La dimora a Château-Thierry chiuderà le porte dal maggio 2022 al giugno 2024

Un interno della casa natale di Jean de La Fontaine a Château-Thierry. © Ville de Chateau-Thierry
Luana De Micco |  | Château-Thierry

Un vasto cantiere di restauro si sta preparando nella casa natale di Jean de La Fontaine-Musée La Fontaine, che chiuderà le porte per due anni, da maggio 2022 a giugno 2024. È in questa dimora del Cinquecento, nel centro storico della bucolica località sulla Marna a un centinaio di chilometri a nord-est di Parigi che l’8 luglio 1621 nacque l’autore delle celebri Favole.

Nel 1876 la casa fu trasformata in museo e tra il 2008 e il 2013 le facciate esterne sono state restaurate. Ora i lavori riguarderanno gli interni, in uno stato di vetustà avanzato. La grande sala da pranzo del ’600 presenta molte crepe e le boiserie del salone settecentesco sono spaccate. Anche la biblioteca, dove è conservata la prima edizione delle Favole del 1668, è in cattivo stato, e lo studio presenta gravi infiltrazioni d’acqua.

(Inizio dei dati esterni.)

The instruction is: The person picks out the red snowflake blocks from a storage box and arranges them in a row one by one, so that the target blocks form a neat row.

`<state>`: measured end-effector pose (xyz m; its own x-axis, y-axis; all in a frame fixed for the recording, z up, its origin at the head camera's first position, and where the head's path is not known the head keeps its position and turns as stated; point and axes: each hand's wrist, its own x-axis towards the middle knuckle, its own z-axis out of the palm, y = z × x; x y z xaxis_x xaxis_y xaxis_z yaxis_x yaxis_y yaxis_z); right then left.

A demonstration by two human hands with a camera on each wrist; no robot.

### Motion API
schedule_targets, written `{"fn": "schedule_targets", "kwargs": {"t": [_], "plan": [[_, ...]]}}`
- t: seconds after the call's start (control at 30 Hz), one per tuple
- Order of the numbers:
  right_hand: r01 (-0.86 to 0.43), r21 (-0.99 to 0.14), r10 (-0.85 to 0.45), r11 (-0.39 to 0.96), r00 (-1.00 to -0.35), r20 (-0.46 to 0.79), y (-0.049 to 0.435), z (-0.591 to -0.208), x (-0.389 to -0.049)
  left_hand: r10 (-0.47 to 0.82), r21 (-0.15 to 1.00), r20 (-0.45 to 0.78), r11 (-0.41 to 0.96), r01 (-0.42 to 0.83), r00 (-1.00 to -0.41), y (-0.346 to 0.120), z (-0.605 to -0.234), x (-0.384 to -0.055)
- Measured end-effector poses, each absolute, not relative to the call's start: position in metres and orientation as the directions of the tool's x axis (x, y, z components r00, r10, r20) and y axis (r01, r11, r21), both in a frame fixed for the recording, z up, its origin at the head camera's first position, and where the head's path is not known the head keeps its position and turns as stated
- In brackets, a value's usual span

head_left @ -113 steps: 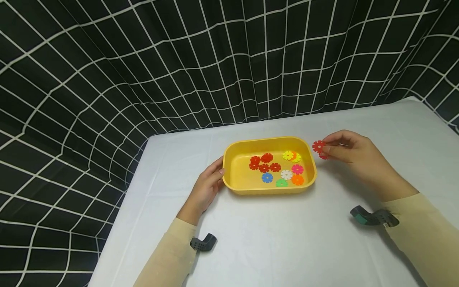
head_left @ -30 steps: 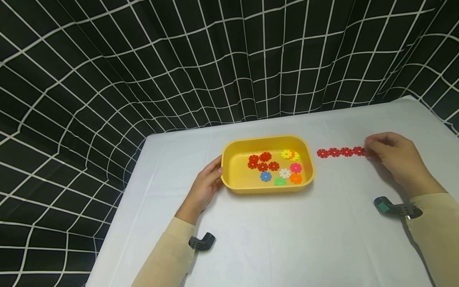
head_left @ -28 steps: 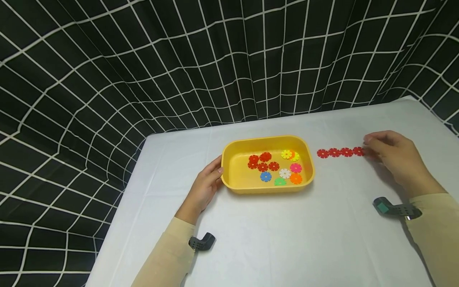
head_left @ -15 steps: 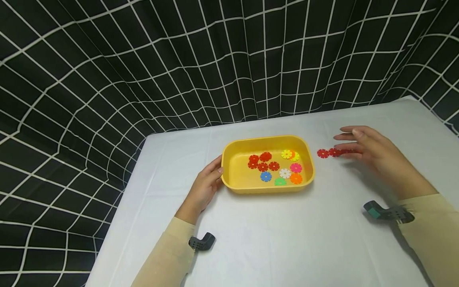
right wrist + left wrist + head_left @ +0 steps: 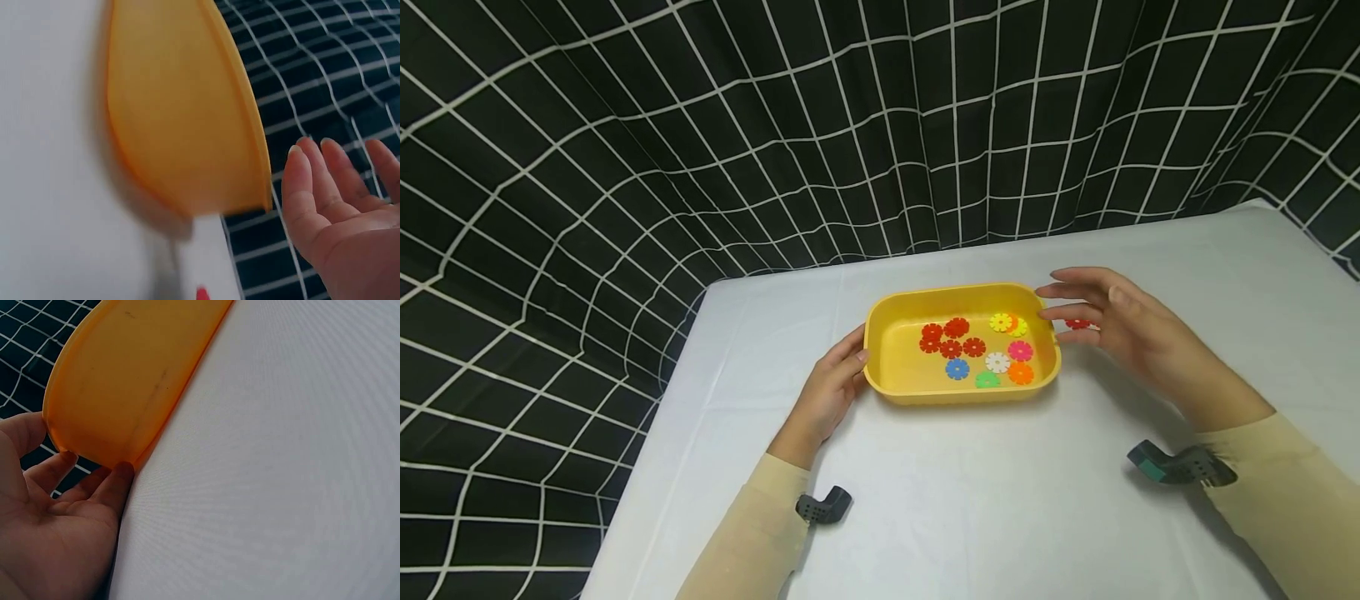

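A yellow plastic tray (image 5: 962,398) stands on the table with several notched plastic discs inside: red discs (image 5: 951,348) grouped left of centre, and a blue disc (image 5: 957,369), a white disc (image 5: 997,362) and other colours farther right. My left hand (image 5: 829,393) holds the tray's left end, thumb at the rim and fingertips against the outer wall (image 5: 103,434). At the other end my right hand (image 5: 1138,333) hovers with parted fingers and nothing in them, fingertips overlapping the rim. Behind it, part of a red disc (image 5: 1078,322) shows on the table; the rest of that row is hidden.
White cloth covers the table (image 5: 955,500). A black curtain with a white grid (image 5: 850,125) hangs behind the table and along its sides. Dark wrist cameras (image 5: 824,506) are strapped over both sleeves.
My right hand has let go at the right end of the row of red discs and moved left over it to the tray's right rim, fingers spreading. The left hand has stayed put.
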<state>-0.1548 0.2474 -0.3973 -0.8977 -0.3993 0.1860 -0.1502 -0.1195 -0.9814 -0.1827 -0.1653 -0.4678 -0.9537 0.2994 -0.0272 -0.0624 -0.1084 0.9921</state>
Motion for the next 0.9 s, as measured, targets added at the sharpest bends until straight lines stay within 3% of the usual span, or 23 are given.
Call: {"fn": "schedule_targets", "kwargs": {"t": [0.6,0.9], "plan": [[-0.008,-0.995,-0.376,0.104,-0.926,-0.032,0.166,-0.402,-0.191,0.299,0.991,-0.042,-0.112,-0.078,-0.953,-0.164,-0.47,-0.183],[0.047,-0.949,-0.355,0.31,-0.921,-0.162,0.15,-0.411,-0.208,0.293,0.991,-0.047,-0.107,-0.082,-0.955,-0.165,-0.47,-0.184]]}}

Tutti gli impianti saranno messi a norma e la museografia sarà ripensata. Il secondo e terzo piano, oggi adibiti a uffici e depositi, diventeranno spazi espositivi e il museo conta di triplicare il numero degli attuali 12mila visitatori l’anno. Il budget totale del cantiere è stimato in 4,4 milioni di euro: è prevista una raccolta fondi online.